Vielen wird in diesen Tagen deutlich, dass die spontane Geste, auf die man sich in der Vergangenheit so schön reduzieren konnte, nicht mehr ausreichen wird. In der Vergangenheit reichte sie nämlich auch nicht, nur war sie billig zu haben und sie wurde gefeiert. Das Problem, mit dem Gesellschaften wie Frankreich, Großbritannien und Deutschland konfrontiert sind, greift tief. Sehr tief. Und die Erklärung dafür, warum diese Gesellschaften auf einen Punkt zudriften, an dem ihre Statik nicht mehr hält, ist alles andere als einfach. Bei schnellen Lösungen, die jetzt in den Äther gedroschen werden, ist Vorsicht geboten. Und es notwendig, sich von einer Spurensuche fernzuhalten, die nach Schuldigen sucht. Das wäre das Ende. An diesem Prozess, der die Gesellschaften zu spalten droht, waren alle beteiligt, die vermeintlich Guten genauso wie die Schlechten.

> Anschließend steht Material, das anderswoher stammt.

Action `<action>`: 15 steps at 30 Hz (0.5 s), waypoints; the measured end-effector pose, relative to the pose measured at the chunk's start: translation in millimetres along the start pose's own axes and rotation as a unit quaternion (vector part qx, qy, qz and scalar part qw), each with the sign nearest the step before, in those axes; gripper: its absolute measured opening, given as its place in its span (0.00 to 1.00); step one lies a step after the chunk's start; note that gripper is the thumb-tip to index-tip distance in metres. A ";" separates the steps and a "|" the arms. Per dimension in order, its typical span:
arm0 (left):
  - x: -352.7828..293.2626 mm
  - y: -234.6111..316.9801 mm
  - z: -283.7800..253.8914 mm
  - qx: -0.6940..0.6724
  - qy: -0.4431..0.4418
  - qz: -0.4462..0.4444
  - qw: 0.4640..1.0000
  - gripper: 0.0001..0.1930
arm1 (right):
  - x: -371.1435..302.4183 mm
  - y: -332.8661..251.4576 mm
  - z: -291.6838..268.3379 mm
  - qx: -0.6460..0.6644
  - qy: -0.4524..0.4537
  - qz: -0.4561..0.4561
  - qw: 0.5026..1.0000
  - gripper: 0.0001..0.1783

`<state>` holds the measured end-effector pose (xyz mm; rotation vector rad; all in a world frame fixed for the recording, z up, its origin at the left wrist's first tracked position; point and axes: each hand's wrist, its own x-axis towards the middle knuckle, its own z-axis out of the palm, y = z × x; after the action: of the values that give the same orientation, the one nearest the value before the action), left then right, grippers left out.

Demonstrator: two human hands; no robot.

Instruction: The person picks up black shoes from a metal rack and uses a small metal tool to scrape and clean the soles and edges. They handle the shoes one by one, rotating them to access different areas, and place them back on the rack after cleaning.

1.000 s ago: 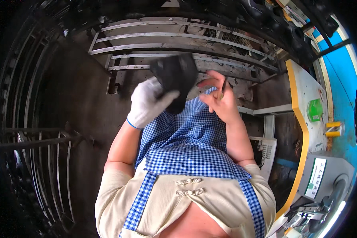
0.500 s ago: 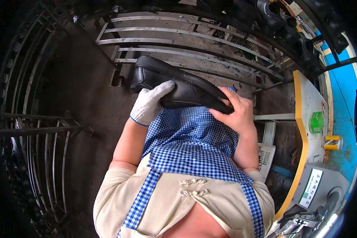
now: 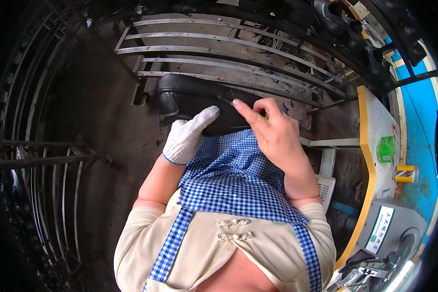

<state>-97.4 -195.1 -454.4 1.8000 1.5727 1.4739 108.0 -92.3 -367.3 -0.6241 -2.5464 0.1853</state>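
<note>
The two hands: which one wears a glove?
The left hand, holding the black shoe; its white knitted glove sets it apart from the bare right hand.

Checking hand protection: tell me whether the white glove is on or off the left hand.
On: the white glove covers the left hand, down to its blue-edged cuff, as that hand holds the black shoe.
</note>
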 end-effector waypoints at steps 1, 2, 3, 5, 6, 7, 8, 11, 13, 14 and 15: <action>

Daher ist es ratsam, vielleicht nur im Staccato Fehler aufzuzeigen, die essenziell auf die jetzige Situation wirken, und die Befindlichkeiten außen vor zu lassen. Und es ist ebenfalls ratsam, die Frage zu stellen, die sich momentan viele Menschen stellen, weil sie die Entwicklung nicht einfach so hinnehmen wollen: Was kann ich tun? Was ist erforderlich, um aus einer Krise den Saft der Chance zu ziehen? Alles andere scheint nicht weiter zu führen. Und für derartige Übungen ist die Zeit zu kostbar.
Bei der Erklärung der Umstände, die zu einer politischen Radikalisierung führen, mögen zwei Dinge genannt sein, die schwerwiegend sind. Erstens hat sich die Bundesrepublik nie auf ein zeitgemäßes Recht der Staatsbürgerschaft einigen können. Das ius sanguinis, das Recht des Blutes, gilt bis heute, mit der seichten Einschränkung des Doppelpasses. Das ius solis, das besagt, Menschen, die auf dem Territorium der Republik geboren werden, sind sofort Bürgerin oder Bürger dieses Staates, ist aus Furcht vor „Überfremdung“ genauso wenig in Kraft wie eine nachvollziehbare und transparente Einwanderungspolitik.
Anstatt auf der bürgerlichen Gewissheit aufzubauen, dass die Religion das Recht eines jeden Individuums sei, hat mit der Einwanderung der Muslime ein wohl gemeintes, aber falsches Verständnis ihnen gegenüber Raum gewonnen, dass die eigene Befindlichkeit politisch weit zurück geworfen hat. Anstatt das individuelle Recht auf Religionsausübung zu respektieren, die Religion aber aus den politischen Prozessen und vor allem dem Staat herauszuhalten, wurden zunehmend Koran-Texte gelesen, um die Friedlichkeit des Islam nachzuweisen. Es hält ab von der einfachen Erkenntnis, dass der Islam vor einer Aufklärung steht. Die des Christentums hat mindestens fünfhundert Jahre gedauert. Und diese Dimension zeigt, wie lange alle, die guten Willens sind, die Verwerfungen in dieser barbarischen Form wohl noch ertragen werden müssen.
Und dann ist da der Prozess der Entmündigung und Verfettung. Demokratien leben von Auseinandersetzung und der Aktivität der Bürgerinnen und Bürger. Der Wohlstand, der nach dem II. Weltkrieg in Westeuropa hat angehäuft werden können, hatte etwas zu tun mit der Teilhabe derer, die ihn im Industriezeitalter schufen. Die Organisationen, die einst die Schlagkraft großer Teile der Gesellschaft ausmachten, führten aber auch zu einer Passivierung ihrer Mitglieder. Der Wohlstand hat deaktiviert und die Demokratiefähigkeit geschwächt.
Jeder Mensch, der sich jetzt auf die Freiheiten und Rechte der bürgerlichen Gesellschaft besinnt, hat die Chance, sein Leben zu ändern. Politik, die betrifft, findet jeden Tag in tausenden von Situationen statt. Die Entscheidung trifft jeder von uns. Nehmen wir hin und verweisen in ferne Parlamente oder widersprechen wir vor Ort, fordern wir Respekt, wenn es angebracht ist und reichen wir die Hand, wenn wir helfen können? Das selbst bestimmte bürgerliche Leben ist gefragt, und keiner ist außen vor.